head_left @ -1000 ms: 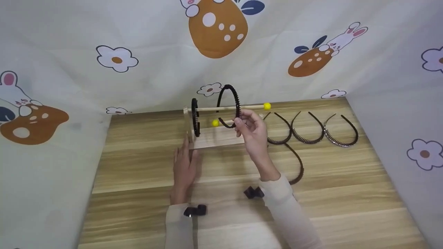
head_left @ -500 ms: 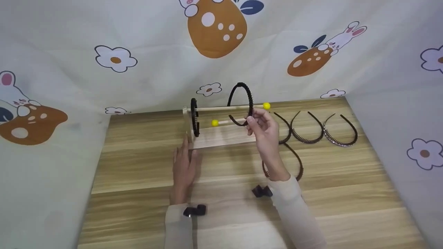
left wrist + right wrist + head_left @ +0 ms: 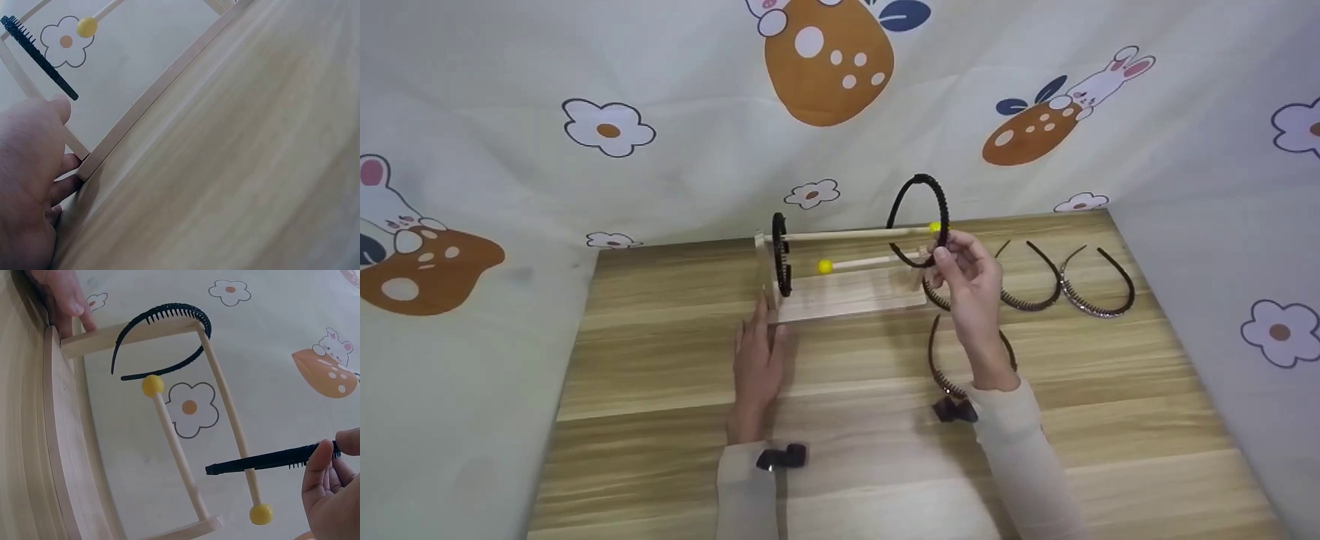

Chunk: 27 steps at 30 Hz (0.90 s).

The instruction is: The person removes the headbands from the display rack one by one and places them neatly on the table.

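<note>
In my right hand (image 3: 976,289) I pinch a black toothed headband (image 3: 943,202) between thumb and fingers. It stands upright near the yellow ball (image 3: 936,226) at the end of the upper rod (image 3: 855,235), overlapping that rod in both the head and right wrist views. A second black headband (image 3: 175,310) hangs on the same rod, close to the left upright of the wooden stand (image 3: 847,294). My left hand (image 3: 757,367) lies with extended fingers at the stand's left end. In the left wrist view its fingertips (image 3: 70,184) touch the base corner.
A lower rod (image 3: 870,262) with a yellow ball points left from the stand's right upright. Several headbands lie on the wooden table (image 3: 855,480): a brown one (image 3: 1031,306), a glittery one (image 3: 1099,313) and another (image 3: 936,360) partly under my right arm. A patterned cloth (image 3: 690,172) stands behind.
My right hand has moved right, carrying the black headband along the upper rod toward its yellow ball. The left hand and the stand have stayed in place.
</note>
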Available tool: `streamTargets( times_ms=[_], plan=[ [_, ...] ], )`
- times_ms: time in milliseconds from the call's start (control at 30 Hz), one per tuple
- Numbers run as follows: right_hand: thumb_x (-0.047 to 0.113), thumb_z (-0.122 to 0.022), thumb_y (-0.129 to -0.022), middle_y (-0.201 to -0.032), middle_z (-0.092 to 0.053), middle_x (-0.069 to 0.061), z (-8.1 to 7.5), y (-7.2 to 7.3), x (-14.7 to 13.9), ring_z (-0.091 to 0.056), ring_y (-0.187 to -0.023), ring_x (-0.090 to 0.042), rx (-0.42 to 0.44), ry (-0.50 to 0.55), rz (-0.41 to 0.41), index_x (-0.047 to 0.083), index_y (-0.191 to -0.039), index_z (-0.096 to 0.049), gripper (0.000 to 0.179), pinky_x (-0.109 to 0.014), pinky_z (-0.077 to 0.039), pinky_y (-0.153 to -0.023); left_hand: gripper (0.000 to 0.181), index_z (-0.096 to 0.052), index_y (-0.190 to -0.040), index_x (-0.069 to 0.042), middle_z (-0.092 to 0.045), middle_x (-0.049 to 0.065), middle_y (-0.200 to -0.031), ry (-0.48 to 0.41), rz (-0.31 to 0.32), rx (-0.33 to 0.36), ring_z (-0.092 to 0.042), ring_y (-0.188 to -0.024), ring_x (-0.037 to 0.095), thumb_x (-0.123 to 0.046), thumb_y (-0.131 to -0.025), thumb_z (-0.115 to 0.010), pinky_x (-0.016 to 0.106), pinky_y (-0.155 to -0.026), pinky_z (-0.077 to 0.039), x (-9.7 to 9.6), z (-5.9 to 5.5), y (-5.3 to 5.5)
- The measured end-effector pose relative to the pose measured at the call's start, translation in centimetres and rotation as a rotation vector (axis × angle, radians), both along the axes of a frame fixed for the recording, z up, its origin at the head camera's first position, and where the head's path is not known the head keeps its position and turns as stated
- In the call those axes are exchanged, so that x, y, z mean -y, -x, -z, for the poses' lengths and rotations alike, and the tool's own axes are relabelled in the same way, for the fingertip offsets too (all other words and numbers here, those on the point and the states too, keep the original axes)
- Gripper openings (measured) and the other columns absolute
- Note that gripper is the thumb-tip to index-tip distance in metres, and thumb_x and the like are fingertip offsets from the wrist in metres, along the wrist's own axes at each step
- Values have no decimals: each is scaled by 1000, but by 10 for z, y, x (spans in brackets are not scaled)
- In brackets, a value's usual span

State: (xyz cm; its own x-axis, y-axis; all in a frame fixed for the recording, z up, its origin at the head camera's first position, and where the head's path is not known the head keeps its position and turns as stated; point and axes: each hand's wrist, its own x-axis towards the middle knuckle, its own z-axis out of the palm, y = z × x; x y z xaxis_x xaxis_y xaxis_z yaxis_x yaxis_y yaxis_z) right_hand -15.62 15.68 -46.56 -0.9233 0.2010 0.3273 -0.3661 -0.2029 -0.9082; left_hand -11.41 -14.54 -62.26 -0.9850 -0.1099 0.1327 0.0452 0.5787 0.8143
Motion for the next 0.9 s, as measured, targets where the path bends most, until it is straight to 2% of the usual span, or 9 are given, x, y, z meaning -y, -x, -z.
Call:
streamTargets(
  times_ms=[233,400,633,900],
  plan=[
    [-13,-63,-103,-96,-74,-9,3,2,-14,-61,-71,-13,-28,11,37,-3,-112,-73,16,-20,-54,-60,67,-21,-178,-9,-33,16,-179,7,-1,1,-30,-165,45,-33,-120,-45,51,-140,2,0,1,1],
    [-13,-63,-103,-95,-76,-6,3,3,-22,-61,-71,-13,-22,13,62,-5,-112,-72,15,-19,-54,-60,67,-21,-178,-9,-32,15,-180,5,4,1,-29,-166,42,-34,-120,-44,50,-140,2,-1,0,1],
    [-13,-63,-103,-95,-73,-9,4,4,-34,-61,-72,-12,-10,16,88,-3,-111,-73,16,-19,-55,-61,67,-21,-178,-9,-31,15,-180,7,4,1,-29,-166,42,-34,-120,-44,51,-140,2,0,-1,1],
    [-12,-64,-104,-97,-75,-12,8,5,-49,-61,-72,-13,-7,11,94,-12,-114,-70,12,-20,-55,-61,67,-23,-177,-8,-31,16,-180,3,-5,24,-21,-168,46,-33,-120,-45,53,-140,3,0,0,0]
  ],
)
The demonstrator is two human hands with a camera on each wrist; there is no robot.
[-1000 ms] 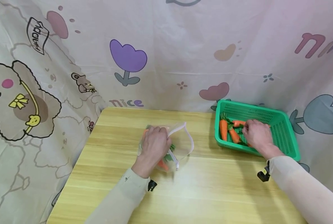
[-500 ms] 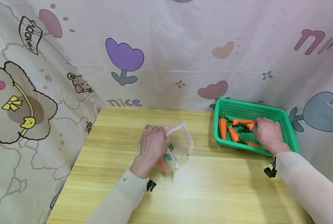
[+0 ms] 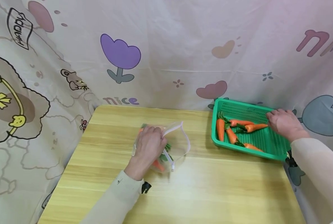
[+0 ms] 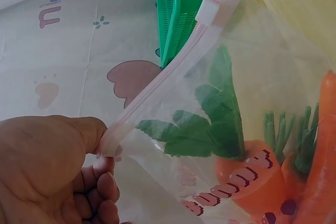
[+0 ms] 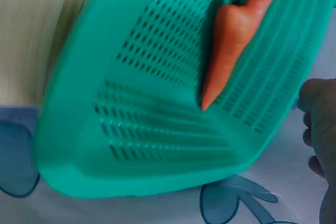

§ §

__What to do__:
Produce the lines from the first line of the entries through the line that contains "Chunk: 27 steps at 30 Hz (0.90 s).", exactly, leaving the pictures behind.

__Task output__:
head_left @ -1000 ms: 
head_left @ -500 ms: 
left wrist + right wrist + head_left @ +0 ms: 

Chunk: 27 steps at 30 Hz (0.90 s).

No more output is given for this exercise.